Stream processing also offers solutions to some of the problems that Gillum lists. Versioning, in particular, is something that the Kafka community has spent 15 years thinking about. Gillum even mentions this in his post (emphasis added).
There are two primary approaches that I’ve seen for dealing with the code versioning challenge. One is to make the code aware of different versions by adding if/else checks against version numbers. It’s not unlike putting schema version numbers in queue messages. … Durable Functions instead proposes deploying code changes into a separate copy of the app… Doing so removes the problem of needing to be careful about code changes but places a burden on the developer to manage multiple versions of their apps running side-by-side.
There’s an opportunity for collaboration and convergence here.
Restate, LittleHorse, Convex, and Rama are companies to look at in this space. They bridge stream processing, serverless functions, and transactional state management. These new frameworks often use a log like Kafka to store state.
Restate’s core is a distributed Raft log of events and commands, with indexes, the ability to compute over the log (to actualize commands) and to invoke functions/handlers based on events.
Convex does the same. Why We Built Restate’s first FAQ question is literally, "Well, isn’t this just like Kakfa plus Temporal?”, and their follow-on blog post is Restate + Kafka.

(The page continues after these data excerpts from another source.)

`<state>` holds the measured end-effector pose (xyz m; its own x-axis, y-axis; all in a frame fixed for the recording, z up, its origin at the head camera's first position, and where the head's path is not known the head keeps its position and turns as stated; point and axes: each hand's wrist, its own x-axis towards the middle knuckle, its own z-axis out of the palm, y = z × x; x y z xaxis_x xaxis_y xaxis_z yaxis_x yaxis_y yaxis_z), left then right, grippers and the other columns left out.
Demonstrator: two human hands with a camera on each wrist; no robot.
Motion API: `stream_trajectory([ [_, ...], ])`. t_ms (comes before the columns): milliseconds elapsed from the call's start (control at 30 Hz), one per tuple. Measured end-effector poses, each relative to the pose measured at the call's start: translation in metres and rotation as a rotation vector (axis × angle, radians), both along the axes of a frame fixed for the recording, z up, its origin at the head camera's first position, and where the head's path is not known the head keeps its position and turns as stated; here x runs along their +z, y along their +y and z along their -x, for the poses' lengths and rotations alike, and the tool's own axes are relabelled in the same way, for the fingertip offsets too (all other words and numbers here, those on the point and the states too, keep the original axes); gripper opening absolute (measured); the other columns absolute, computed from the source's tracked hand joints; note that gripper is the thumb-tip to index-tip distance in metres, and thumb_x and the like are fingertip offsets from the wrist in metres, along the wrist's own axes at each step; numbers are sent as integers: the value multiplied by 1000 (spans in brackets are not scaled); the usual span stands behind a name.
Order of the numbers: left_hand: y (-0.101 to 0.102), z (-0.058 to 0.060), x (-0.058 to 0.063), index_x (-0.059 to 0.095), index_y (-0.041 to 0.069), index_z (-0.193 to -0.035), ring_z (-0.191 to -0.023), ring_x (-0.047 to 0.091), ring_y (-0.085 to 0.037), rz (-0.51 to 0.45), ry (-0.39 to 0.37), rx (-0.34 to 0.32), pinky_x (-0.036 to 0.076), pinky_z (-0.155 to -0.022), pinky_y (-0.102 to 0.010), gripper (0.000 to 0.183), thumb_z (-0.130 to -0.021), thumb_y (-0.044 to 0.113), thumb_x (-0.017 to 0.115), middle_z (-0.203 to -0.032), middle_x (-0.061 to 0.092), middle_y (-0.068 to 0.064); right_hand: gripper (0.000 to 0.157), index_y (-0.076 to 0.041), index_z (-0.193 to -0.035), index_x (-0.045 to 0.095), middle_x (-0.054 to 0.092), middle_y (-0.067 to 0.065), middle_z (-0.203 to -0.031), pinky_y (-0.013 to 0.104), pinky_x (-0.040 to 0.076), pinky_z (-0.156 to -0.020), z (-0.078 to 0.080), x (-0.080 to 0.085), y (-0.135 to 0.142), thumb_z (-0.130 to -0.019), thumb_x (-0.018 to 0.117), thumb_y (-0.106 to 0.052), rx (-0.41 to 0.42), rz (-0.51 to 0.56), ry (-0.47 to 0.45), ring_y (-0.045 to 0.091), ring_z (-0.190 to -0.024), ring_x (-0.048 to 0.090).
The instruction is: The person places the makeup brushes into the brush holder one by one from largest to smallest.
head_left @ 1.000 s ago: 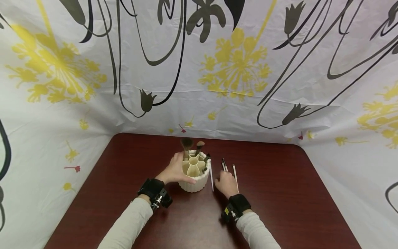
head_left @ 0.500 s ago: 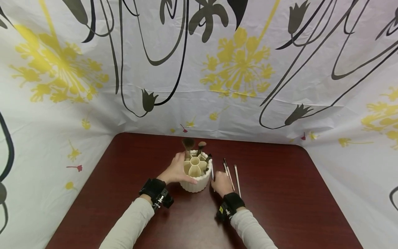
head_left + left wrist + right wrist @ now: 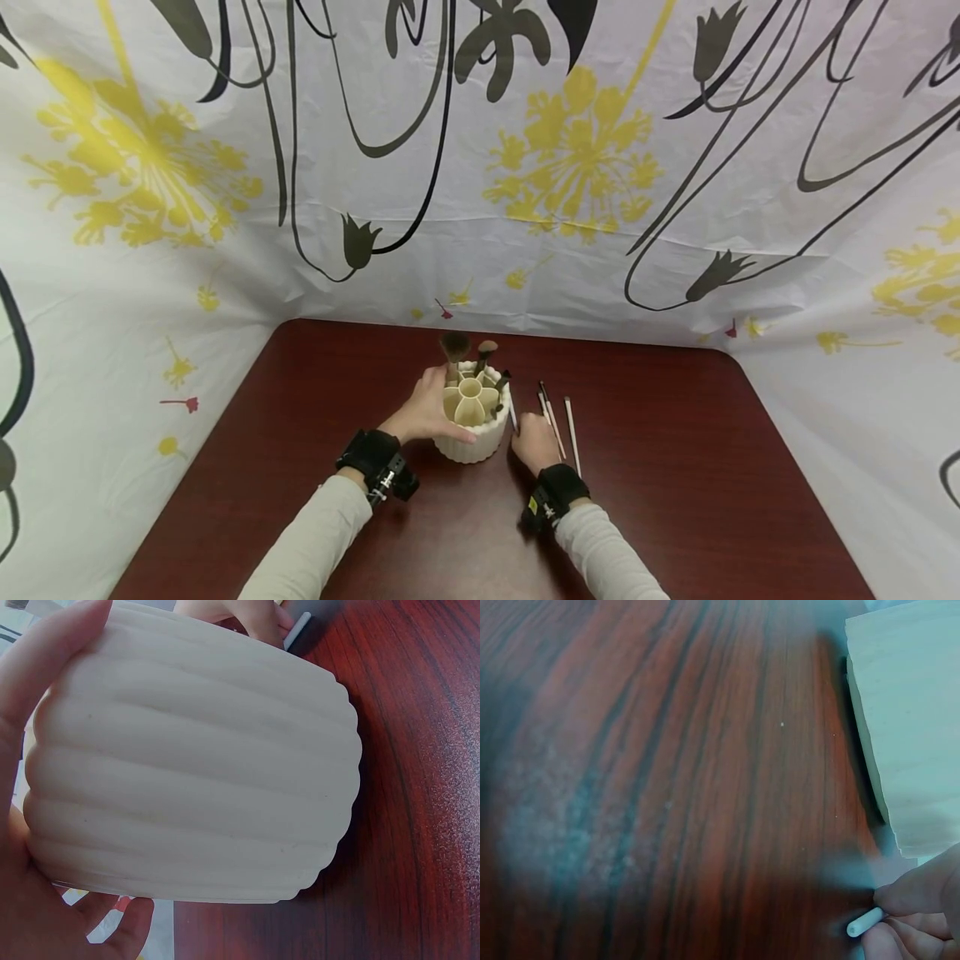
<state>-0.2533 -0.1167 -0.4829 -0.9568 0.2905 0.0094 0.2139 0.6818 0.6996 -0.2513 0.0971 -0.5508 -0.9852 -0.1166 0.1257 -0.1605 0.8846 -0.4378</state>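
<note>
A cream, fluted, round brush holder (image 3: 471, 448) with petal-shaped compartments stands upright on the table. My left hand (image 3: 424, 414) grips its left side, thumb at the front and fingers round the back; the left wrist view shows the fluted wall (image 3: 202, 765) close up. Several makeup brushes stand in the holder, among them a wide fluffy brush (image 3: 454, 345) and a smaller brush (image 3: 487, 349). Just right of the holder, my right hand (image 3: 536, 443) pinches a slim white-handled makeup brush (image 3: 513, 413). In the right wrist view, the handle's end (image 3: 865, 922) sticks out between thumb and finger.
To the right of my right hand lie a few thin brushes: a close pair (image 3: 551, 417) and a single white-handled one (image 3: 573, 430). The dark red wooden table (image 3: 675, 467) has rounded far corners. A patterned white cloth (image 3: 420, 283) hangs behind it.
My right hand has moved left from the loose brushes to the one beside the holder and now pinches it. The left hand keeps its grip on the holder.
</note>
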Motion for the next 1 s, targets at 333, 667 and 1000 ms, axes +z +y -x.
stream_trajectory([
  [333,0,-1,0,19,4,-142,-127,26,-38,-6,4,-3,31,-98,-50,126,-46,48,86,-139,25,-19,31,-10,-56,39,37,0,-52,27,27,-47,-2,6,4,-73,62,3,17,65,86,13,-48,32],
  [667,-1,1,-3,18,2,-142,-127,25,-38,-9,4,-2,31,-98,-50,126,-46,49,86,-139,25,-20,2,-1,-73,61,54,3,-60,27,38,-47,-4,30,12,-73,63,-2,15,119,135,12,-51,47],
  [1000,-2,1,-4,17,4,-143,-127,25,-38,0,12,-8,31,-98,-50,127,-46,49,86,-139,24,-20,6,0,-80,64,62,7,-67,29,45,-53,-8,70,14,-74,64,-1,32,297,286,16,-58,57],
])
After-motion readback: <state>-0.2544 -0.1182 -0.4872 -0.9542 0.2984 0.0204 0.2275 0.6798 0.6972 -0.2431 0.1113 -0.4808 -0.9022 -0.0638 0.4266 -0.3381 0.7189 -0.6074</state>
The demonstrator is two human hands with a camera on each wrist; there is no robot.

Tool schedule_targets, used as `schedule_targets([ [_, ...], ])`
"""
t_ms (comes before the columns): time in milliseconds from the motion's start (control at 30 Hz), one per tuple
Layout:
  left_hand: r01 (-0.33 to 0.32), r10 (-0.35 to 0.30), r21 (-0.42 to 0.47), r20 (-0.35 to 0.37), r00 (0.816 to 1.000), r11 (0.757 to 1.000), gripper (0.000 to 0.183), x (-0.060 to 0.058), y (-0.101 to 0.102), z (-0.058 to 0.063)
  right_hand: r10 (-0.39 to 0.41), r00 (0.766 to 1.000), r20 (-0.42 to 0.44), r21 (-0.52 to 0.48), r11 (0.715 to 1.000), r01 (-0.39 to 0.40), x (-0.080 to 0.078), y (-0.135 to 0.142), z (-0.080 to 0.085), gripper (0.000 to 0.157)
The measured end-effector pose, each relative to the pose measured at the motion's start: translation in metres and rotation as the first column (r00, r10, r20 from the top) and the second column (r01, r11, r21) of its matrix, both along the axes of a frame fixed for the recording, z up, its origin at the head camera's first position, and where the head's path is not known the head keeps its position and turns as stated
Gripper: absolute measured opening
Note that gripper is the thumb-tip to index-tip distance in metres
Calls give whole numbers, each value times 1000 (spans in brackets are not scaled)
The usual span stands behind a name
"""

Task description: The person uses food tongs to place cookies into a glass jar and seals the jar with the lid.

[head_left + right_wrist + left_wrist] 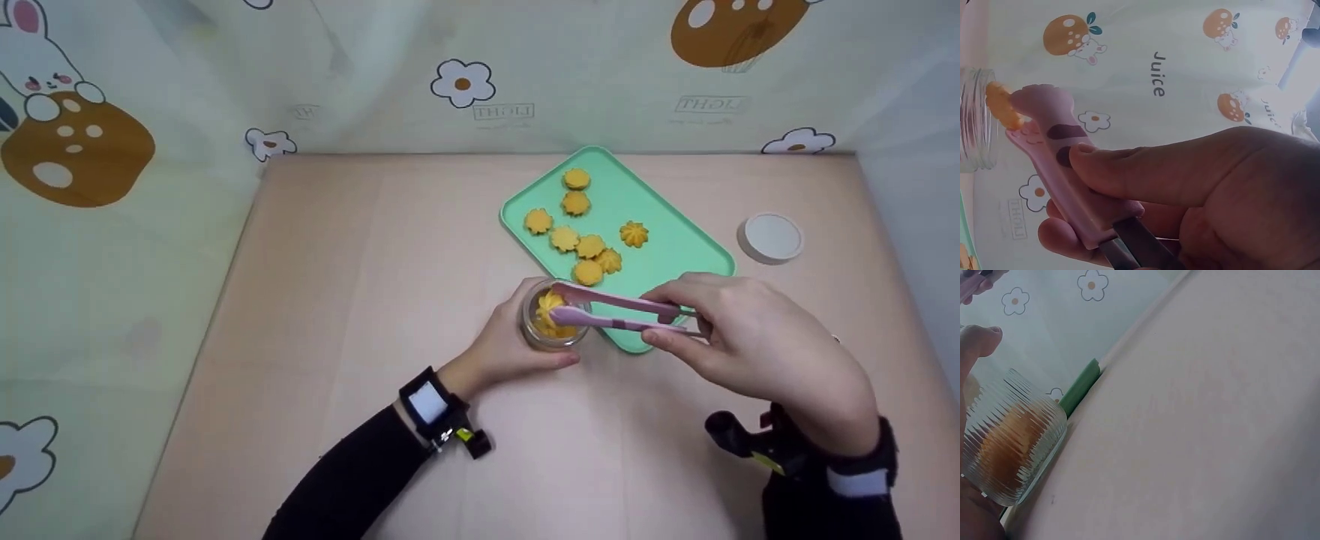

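Observation:
My left hand (504, 341) grips a ribbed clear glass jar (553, 344) around its side, mouth up. Yellow-orange cookies are inside; through the ribbed wall in the left wrist view they blur into one orange mass (1012, 444). My right hand (772, 337) holds pink tongs (622, 302) between thumb and fingers. At the paw-shaped tips, in the right wrist view, a flower-shaped cookie (1004, 107) sits at the jar's mouth. Just beyond the jar lies a green tray (675, 225) bearing several cookies, among them a star-ridged one (634, 234) set apart.
A round white lid (771, 238) lies on the table to the right of the tray. The pale table (360, 262) meets a patterned curtain (375, 75) along its back and left sides. A camera mount (442, 420) is strapped to the left wrist.

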State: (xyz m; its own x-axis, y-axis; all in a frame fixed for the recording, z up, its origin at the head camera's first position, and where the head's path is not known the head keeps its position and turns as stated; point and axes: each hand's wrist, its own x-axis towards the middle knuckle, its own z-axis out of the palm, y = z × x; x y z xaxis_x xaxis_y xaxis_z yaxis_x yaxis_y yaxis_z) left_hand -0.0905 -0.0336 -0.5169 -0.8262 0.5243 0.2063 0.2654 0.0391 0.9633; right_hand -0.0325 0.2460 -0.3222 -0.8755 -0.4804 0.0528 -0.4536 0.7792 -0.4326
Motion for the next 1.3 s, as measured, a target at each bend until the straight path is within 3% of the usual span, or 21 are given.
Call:
schedule_targets([
  [267,-3,3,5,-23,1000,1000,93,-1,1,-1,16,1000,-6,54,998,-16,0,-2,-3,26],
  [667,6,-5,22,-37,999,1000,91,0,1,1,-40,999,-22,47,998,41,3,-3,1,32],
  [833,2,-1,11,-30,1000,1000,92,0,1,0,-41,997,-59,-3,999,41,2,-1,1,32],
  [1067,5,-4,25,-41,999,1000,94,-1,1,-1,-137,983,-126,-112,986,123,-8,1,-3,34],
  [1300,10,-8,35,-57,998,999,93,-1,1,-1,-260,963,-73,-101,962,252,-28,1,-15,42],
])
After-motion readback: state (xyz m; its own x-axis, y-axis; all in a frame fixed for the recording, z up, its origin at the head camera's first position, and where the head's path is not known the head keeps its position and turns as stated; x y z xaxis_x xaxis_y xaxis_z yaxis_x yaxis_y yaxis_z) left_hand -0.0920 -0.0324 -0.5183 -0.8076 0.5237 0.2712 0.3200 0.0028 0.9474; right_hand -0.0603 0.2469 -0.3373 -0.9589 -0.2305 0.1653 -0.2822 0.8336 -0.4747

LittleHorse is perhaps the best example; it actually is built on top of Kafka and Kafka Streams. A log-based architecture is standard for durable execution frameworks. Merging compute paradigms and APIs is a logical next step.1
Moving forward
Right now, we have a collection of first-generation durable execution and stream processing frameworks. No one has really nailed the hard parts and the APIs are clunky. That’s not a dig on any of these teams; these problems are really, really tough. I have the scars to prove it.

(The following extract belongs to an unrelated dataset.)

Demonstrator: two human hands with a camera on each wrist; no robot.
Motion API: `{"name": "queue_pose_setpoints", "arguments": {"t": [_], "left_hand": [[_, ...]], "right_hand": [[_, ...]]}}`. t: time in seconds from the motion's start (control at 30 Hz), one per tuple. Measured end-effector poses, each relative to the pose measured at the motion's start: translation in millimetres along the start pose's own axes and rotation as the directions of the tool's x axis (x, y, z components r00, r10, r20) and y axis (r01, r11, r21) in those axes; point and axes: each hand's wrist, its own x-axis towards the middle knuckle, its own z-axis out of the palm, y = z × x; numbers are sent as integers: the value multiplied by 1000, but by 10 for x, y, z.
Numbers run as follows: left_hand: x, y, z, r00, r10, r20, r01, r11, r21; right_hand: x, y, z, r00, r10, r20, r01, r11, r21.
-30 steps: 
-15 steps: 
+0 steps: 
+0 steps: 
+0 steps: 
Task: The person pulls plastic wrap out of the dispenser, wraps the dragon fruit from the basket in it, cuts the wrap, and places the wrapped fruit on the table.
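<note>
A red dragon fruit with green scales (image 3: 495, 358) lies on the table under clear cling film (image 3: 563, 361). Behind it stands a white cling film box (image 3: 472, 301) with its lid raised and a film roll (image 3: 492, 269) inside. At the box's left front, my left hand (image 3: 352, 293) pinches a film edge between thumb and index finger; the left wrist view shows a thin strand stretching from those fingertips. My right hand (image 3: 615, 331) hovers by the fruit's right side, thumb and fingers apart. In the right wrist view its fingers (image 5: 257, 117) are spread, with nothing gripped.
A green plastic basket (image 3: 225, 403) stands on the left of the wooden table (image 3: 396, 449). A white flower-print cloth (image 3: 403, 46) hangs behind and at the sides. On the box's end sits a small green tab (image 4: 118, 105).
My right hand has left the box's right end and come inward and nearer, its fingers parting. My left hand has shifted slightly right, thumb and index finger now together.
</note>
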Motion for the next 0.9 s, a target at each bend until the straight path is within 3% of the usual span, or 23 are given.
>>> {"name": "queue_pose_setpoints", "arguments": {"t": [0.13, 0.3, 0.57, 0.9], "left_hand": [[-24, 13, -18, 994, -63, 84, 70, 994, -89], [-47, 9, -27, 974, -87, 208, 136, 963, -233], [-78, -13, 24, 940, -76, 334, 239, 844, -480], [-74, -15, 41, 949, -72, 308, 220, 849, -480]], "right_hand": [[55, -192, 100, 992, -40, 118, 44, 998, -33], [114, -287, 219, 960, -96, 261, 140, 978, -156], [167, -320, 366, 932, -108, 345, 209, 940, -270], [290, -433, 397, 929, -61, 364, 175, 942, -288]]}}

My hope is that second-generation frameworks will unify stream processing and durable execution with a more user-friendly API. Such a product would greatly expand the TAM for durable execution (or stream processing, for that matter) and justify the current durable execution bubble.
I occasionally invest in infrastructure startups. Companies that I’ve invested in are marked with a [$] in this newsletter. See my LinkedIn profile for a complete list.
Andreessen Horowitz writes about durable execution in The Modern Transactional Stack. The authors coin the term application logic transactional platform (ALTP). While an excellent overview, their framing is wrong. Where a16z sees a database, I see a write-ahead log. And when you have a write-ahead log, stream processing (or event-driven serverless functions) are the natural building block for computation. Thus it’s stream processing and durable execution (ALTPs) that should be reconciled, not workflow-centric and database-centric approaches, as they suggest.